Die Revision des Angeklagten rügt die Verletzung des Verfahrensrechts und des sachlichen Rechts.

I. Die Prozeßrügen.

1. Mit der Aufklärungsrüge (§ 244 Abs. 2 StPO) wendet sich die Revision gegen die Verurteilung wegen schweren Diebstahls im Rückfall.

Das Landgericht hat festgestellt, daß der Angeklagte am 2. Februar 1959 mit Hilfe von Schlüsseln, die er besaß, die Tür eines auf einer Straße in H versperrt abgestellten Personenkraftwagens geöffnet und aus dem Wagen eine Stablampe entwendet habe. Der Angeklagte hat dies vor dem Landgericht bestritten und behauptet, er habe sich der Polizei in Bo deswegen gestellt und des Diebstahls einer Aktentasche aus einem Kraftwagen in H deswegen – unwahrer Weise – bezichtigt, um in Haft genommen zu werden und so Obdach zu erhalten; die Wegnahme einer Stablampe habe er erst zugegeben, nachdem der ihn vernehmende Polizeibeamte Ba durch eine fernmündliche Rücksprache mit der Polizei in H erfahren habe, daß zwar tatsächlich aus einem Kraftwagen ein Gegenstand, aber nicht eine Aktentasche, sondern eine Stablampe entwendet worden sei. Das Landgericht hat die Verurteilung des Angeklagten entscheidend auf die Zeugenaussage des Polizeibeamten Ba gegründet.
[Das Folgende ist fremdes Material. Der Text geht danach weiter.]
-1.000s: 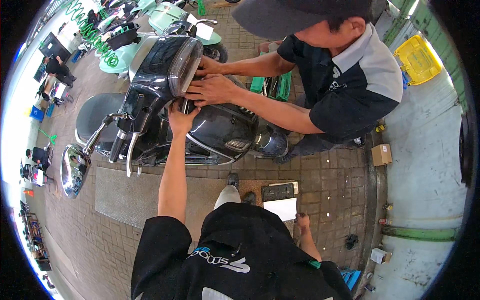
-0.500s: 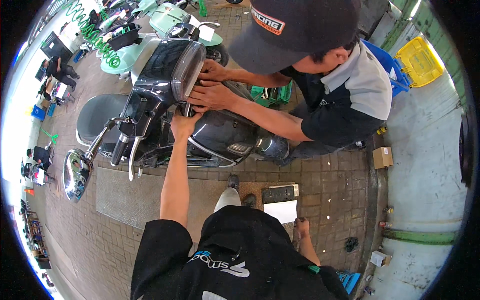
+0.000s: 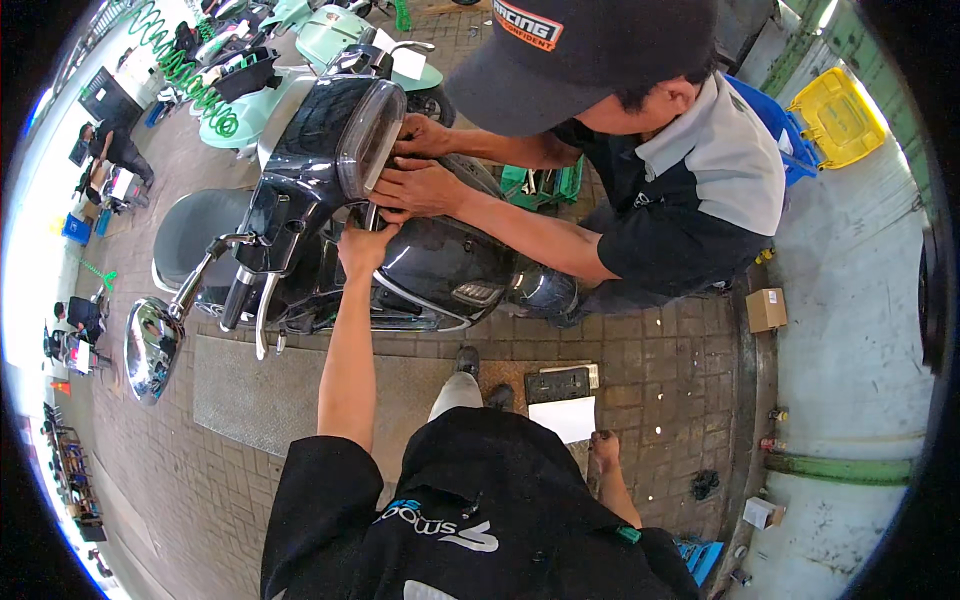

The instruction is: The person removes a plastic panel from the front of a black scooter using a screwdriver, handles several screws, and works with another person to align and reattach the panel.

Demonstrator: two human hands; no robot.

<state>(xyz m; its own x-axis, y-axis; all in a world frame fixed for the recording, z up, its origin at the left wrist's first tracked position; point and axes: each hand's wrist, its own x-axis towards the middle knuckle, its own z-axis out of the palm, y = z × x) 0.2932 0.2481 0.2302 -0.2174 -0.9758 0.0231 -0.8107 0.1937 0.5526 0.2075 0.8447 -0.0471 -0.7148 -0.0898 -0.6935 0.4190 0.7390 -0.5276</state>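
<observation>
A black scooter (image 3: 430, 265) stands across the view, its headlight (image 3: 370, 140) set in the handlebar cowl. My left hand (image 3: 366, 248) reaches up to the gap just below the headlight, thumb out to the right and fingers curled in; a small dark, shiny piece shows at its fingertips, too hidden to name. A co-worker's two hands (image 3: 425, 185) press against the headlight's right and lower edge, right beside mine. Low down, my right hand (image 3: 606, 452) is closed by the corner of a white sheet of paper (image 3: 563, 420); whether it grips the sheet cannot be made out.
The co-worker (image 3: 690, 180) leans in from the right. A black flat tray-like thing (image 3: 558, 384) is partly under the paper. A chrome mirror (image 3: 154, 345) and brake lever (image 3: 264, 315) stick out at left. Pale green scooters (image 3: 335, 40) stand behind; a cardboard box (image 3: 767, 310) lies by the wall.
Both the co-worker's hands and my left hand have shifted very slightly, along with the view. My right hand stays by the paper's corner.
</observation>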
Dieser hat bekundet, bei der Vernehmung sei nach seiner Erinnerung von Anfang an von einer Taschenlampe die Rede gewesen; es sei allerdings nicht auszuschließen, daß er zur Bestätigung anschließend bei der Polizei in H angerufen habe.

Die Revision beanstandet, daß das Landgericht nicht von Amts wegen auch den Kriminalbeamten L in H als Zeugen vernommen hat. Dieser hätte bestätigen können, daß Ba auf Grund der Angaben des Angeklagten sich fernmündlich erkundigt habe, ob tatsächlich eine Aktentasche aus einem Kraftwagen entwendet worden sei, und erst durch das Ferngespräch erfahren habe, daß in Wirklichkeit eine Stablampe entwendet worden sei.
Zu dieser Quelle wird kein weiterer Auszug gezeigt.